CMABS News: January 23, 2025
Hey everyone! As always there is a lot happening to make our streets better in Costa Mesa. Let’s dive in ⤵️
The 2025 CMABS resolutions are here!
Every year, we send the City Council a list of resolutions for what the city should accomplish in this new year. You can view the letter we sent HERE (scroll to the second page). In summary, we’ve asked the City Council to focus on the following:
Leveraging our Pedestrian Opportunity Zones (POZs), including implementing no-right-turn-on-red, removing green-yield-left-turns, and disfavoring car-oriented land uses (like drive thrus) where appropriate within the POZs
Implement AB 413 (Daylighting), which prohibits parking within 20 feet of any unmarked or marked crosswalk
Work to increase, and innovate with respect to, staffing and retention at CMPD to enforce traffic laws
Focus traffic enforcement on red-light running, reckless driving, speeding, and illegal parking
Adopt modern and innovative land-use and parking policies
Move to phase 2 for protected bike lanes, including concrete-protected bike lanes
Utilize the Major Accident Investigations Team to analyze street infrastructure
If you want to help us advocate to make these resolutions a reality, let us know!
Talbert Regional Park Master Plan: Make your voice heard!
OC Parks, the Orange County agency in charge of Talbert Regional Park, is currently collecting feedback on a master plan for that park. Talbert Regional Park lies just south of Fairview Park and also is directly adjacent to the Santa Ana River Trail. CMABS is readying a letter to make the following recommendations:
Consider all land under County jurisdiction in the planning process (including parts of Costa Mesa)
Connect South Talbert Park to West 19th Street with a new trail
Remove the detour to Huntington Beach from North Talbert Park
Incorporate the recommendations of Costa Mesa’s Santa Ana River Trail Vision Study, which is packed full of great ideas from Costa Mesa residents and public officials
If you’d like to support CMABS’s recommendations or to make your own comments, email OC Parks staff here! Feel free to copy and paste our bullet point list above if you are looking for some inspiration.
Daylighting Project Call for Volunteers
Board Members Marc and David are working on a project to identify intersections that need daylighting treatments across the city! Got a tough intersection needs daylighting? Click here an let us know if you’d like to help or have any questions!
Don’t know what daylighting is? You can review our presentation here.
Join us for a Walk Audit this Sunday!
Join us this Sunday, January 26 at 1PM as we do our first walk audit. We will be walking in the SoBECA Pedestrian Opportunity Zone for one and a half to two miles. We will start at the southeast corner of Baker/Randolph and end at Green Cheek around 2:30PM.
Want to meet some fellow street safety folks?
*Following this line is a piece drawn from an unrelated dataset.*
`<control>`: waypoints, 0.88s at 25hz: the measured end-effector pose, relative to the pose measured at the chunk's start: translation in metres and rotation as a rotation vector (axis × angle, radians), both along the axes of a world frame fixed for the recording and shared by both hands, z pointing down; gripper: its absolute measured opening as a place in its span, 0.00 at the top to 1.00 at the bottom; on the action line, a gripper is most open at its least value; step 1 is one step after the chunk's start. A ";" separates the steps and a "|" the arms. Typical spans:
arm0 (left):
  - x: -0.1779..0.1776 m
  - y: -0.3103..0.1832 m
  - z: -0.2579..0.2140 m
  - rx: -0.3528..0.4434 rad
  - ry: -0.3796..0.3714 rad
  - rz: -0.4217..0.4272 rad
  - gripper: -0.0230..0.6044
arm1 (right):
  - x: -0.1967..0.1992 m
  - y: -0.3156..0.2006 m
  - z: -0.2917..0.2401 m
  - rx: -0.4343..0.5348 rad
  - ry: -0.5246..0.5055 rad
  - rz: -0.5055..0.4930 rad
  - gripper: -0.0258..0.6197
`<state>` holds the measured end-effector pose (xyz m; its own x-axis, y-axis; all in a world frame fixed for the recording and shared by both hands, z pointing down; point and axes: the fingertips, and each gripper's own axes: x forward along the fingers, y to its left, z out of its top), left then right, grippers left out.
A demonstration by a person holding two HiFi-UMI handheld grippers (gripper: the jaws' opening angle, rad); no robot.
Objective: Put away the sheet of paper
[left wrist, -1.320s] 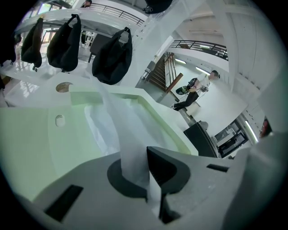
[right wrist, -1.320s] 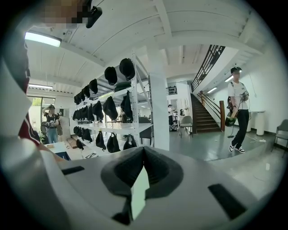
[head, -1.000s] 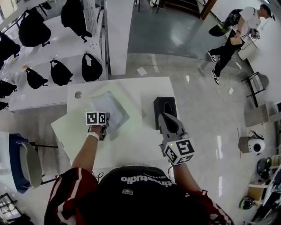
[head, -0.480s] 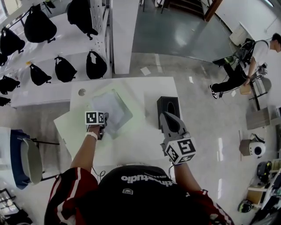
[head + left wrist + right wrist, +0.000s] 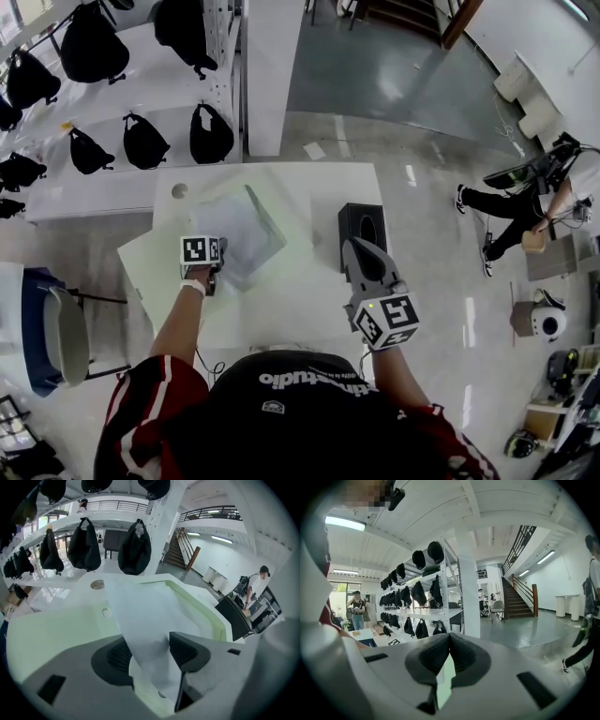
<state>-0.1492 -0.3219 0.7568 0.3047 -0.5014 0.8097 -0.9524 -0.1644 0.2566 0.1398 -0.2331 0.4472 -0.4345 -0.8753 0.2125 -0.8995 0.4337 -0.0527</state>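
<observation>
We stand in a large, shop-like hall. White shelving racks (image 5: 103, 192) carry rows of black bags (image 5: 142, 141). A polished grey floor (image 5: 384, 84) runs to a staircase (image 5: 518, 604) below a railed mezzanine (image 5: 211, 513). Strip lights (image 5: 345, 523) line the high white ceiling, and a white work table (image 5: 300, 291) sits before us.

Near end of the sheet of paper (image 5: 146, 631), between the opening left tongs (image 5: 151, 654), partly behind them; person (image 5: 591, 590) half off-frame.
</observation>
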 end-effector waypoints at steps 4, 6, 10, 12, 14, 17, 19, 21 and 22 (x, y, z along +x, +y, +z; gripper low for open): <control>-0.010 0.004 0.000 -0.001 0.004 -0.025 0.59 | 0.000 0.001 -0.002 0.004 -0.001 -0.002 0.96; -0.016 0.006 -0.002 0.003 0.003 -0.034 0.60 | -0.001 0.001 -0.002 0.004 -0.002 -0.004 0.96; -0.025 0.010 -0.004 0.004 0.008 -0.050 0.61 | -0.005 0.003 0.000 -0.002 -0.005 -0.015 0.96; -0.028 0.012 -0.005 0.007 0.008 -0.053 0.64 | -0.007 0.004 0.001 -0.003 -0.004 -0.023 0.96; -0.032 0.014 -0.006 0.012 0.006 -0.057 0.65 | -0.011 0.004 0.001 -0.003 -0.002 -0.031 0.96; -0.039 0.018 -0.007 0.017 -0.002 -0.064 0.78 | -0.014 0.003 0.002 -0.007 -0.004 -0.038 0.96; -0.041 0.021 -0.007 0.016 -0.004 -0.062 0.85 | -0.016 0.004 0.002 -0.009 -0.004 -0.043 0.96; -0.040 0.023 -0.007 0.014 -0.004 -0.057 0.92 | -0.017 0.004 0.003 -0.011 -0.004 -0.047 0.96; -0.038 0.023 -0.006 0.012 -0.005 -0.053 0.94 | -0.017 0.005 0.003 -0.012 -0.004 -0.047 0.96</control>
<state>-0.1874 -0.2985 0.7507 0.2732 -0.5270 0.8048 -0.9612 -0.1165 0.2500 0.1226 -0.2286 0.4504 -0.4763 -0.8511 0.2207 -0.8777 0.4752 -0.0615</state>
We, along with a coalition of other organizations, are planning an event on February 27th in Fullerton. Save the evening and details to come soon!
Join Lillördag - Costa Mesa’s weekly social bike ride!
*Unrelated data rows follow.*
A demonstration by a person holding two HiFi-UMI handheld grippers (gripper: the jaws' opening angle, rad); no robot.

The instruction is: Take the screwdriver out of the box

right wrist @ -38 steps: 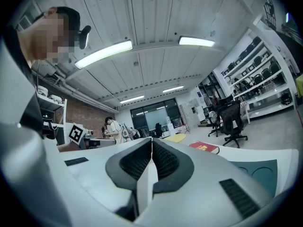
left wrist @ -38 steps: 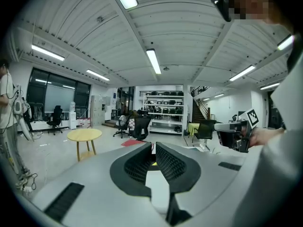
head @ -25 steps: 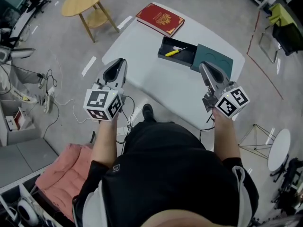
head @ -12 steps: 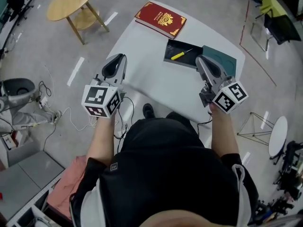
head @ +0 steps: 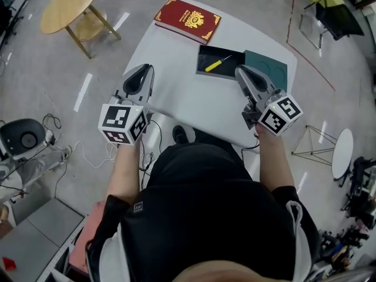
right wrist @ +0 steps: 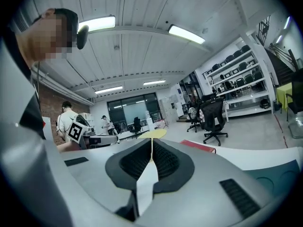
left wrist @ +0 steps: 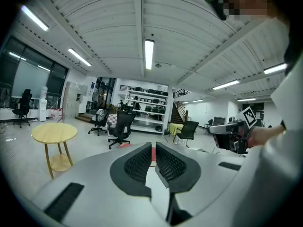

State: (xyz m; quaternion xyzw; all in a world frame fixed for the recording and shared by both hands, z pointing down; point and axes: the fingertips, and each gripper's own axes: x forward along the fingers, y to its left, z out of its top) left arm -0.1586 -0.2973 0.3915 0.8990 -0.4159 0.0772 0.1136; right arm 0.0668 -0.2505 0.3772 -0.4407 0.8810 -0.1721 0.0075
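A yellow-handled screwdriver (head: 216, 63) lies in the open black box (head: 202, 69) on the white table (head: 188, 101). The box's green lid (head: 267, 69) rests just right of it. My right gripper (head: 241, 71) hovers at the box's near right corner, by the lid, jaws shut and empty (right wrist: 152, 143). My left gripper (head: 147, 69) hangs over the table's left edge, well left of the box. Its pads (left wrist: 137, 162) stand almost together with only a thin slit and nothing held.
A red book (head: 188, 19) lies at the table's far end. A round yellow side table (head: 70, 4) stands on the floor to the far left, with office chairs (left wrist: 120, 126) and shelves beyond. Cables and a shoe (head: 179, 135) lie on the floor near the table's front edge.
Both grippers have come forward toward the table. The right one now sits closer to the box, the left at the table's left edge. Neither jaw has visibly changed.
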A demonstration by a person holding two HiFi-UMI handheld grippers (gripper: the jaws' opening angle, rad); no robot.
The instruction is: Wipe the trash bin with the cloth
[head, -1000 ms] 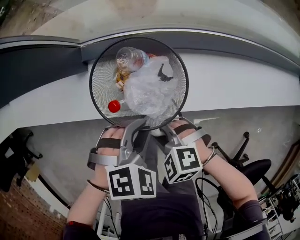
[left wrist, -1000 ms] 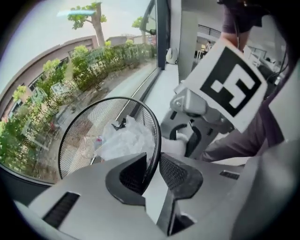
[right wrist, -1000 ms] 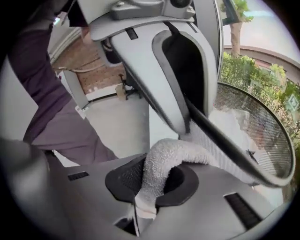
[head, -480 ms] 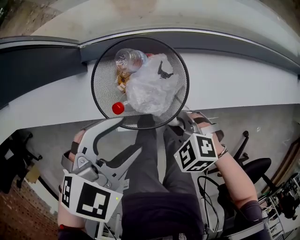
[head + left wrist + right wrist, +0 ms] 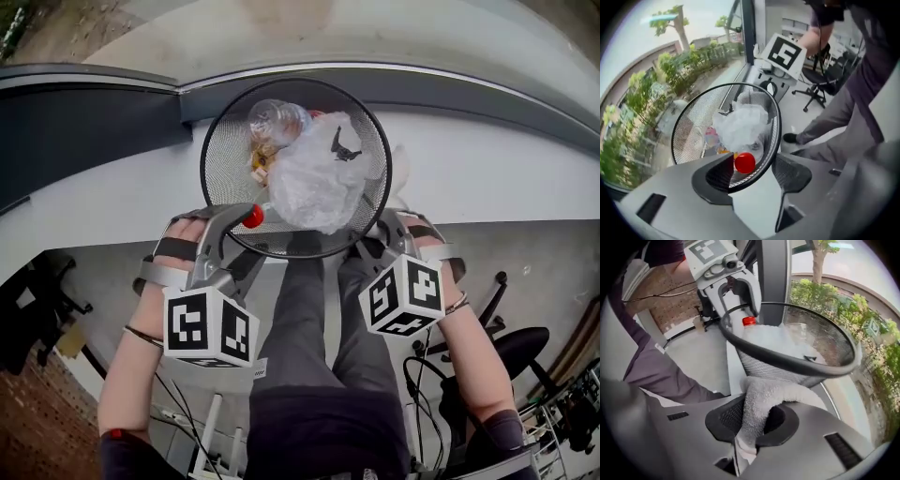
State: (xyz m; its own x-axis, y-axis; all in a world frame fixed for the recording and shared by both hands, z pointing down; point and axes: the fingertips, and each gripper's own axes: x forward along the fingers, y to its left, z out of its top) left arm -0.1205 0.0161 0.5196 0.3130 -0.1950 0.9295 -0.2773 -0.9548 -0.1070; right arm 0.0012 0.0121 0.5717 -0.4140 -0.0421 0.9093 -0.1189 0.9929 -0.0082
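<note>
Your left gripper (image 5: pixel 754 168) is opening, jaws straddling the trash bin (image 5: pixel 221 169) rim without gripping it. Your right gripper (image 5: pixel 754 420) clenches the cloth (image 5: pixel 761 392), pressed against the bin's outer mesh wall, opposite side.

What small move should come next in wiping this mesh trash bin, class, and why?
Probably close the left gripper on the rim of the trash bin to steady it: its jaws are opening with the rim between them, not gripping. The right gripper is shut on the cloth, which already seems to touch the outer mesh, ready to wipe.
</note>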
When? Every Wednesday Night
@6:15pm meet up
@6:30pm ride begins
Where? Lions Park in Costa Mesa, meet by the bathrooms on 18th street
What? Casual/Party pace bike ride, 10-15 mile rides around the area. 🚨Bring lights! 🚨
Nothing is on our radar for this week! But that doesn’t mean we should take the week off. Got a problem with your street? Report it using the Costa Mesa 311 app! Too big for 311? Write your City Council representative. The more they hear about how we are using our streets and the challenges we face, the more likely we will see action!
City Council moves forward Adams Avenue project and Safe Routes to School Action Plan
In a very newsy first meeting, the Costa Mesa City Council approved the initial contract to design the Adams Avenue multipurpose trail (conceptually pictured above) and the contract to develop the city’s first ever Safe Routes to School Action Plan. Both are pretty huge! The Adams Avenue project, which is partially funded by an Orange County Transportation Authority grant, got a nice write-up in the Daily Pilot not too long ago. And the Safe Routes to School Action Plan, also funded by grants (this time from the Federal government), is going to be a great asset for the city. Our school routes are some of the biggest missing links in our network of truly safe walking and bicycling infrastructure, and the grant is big enough to cover routes to every school — plus four in Newport Beach! Costa Mesa is doing some great stuff.
That’s all for now. Have a great week!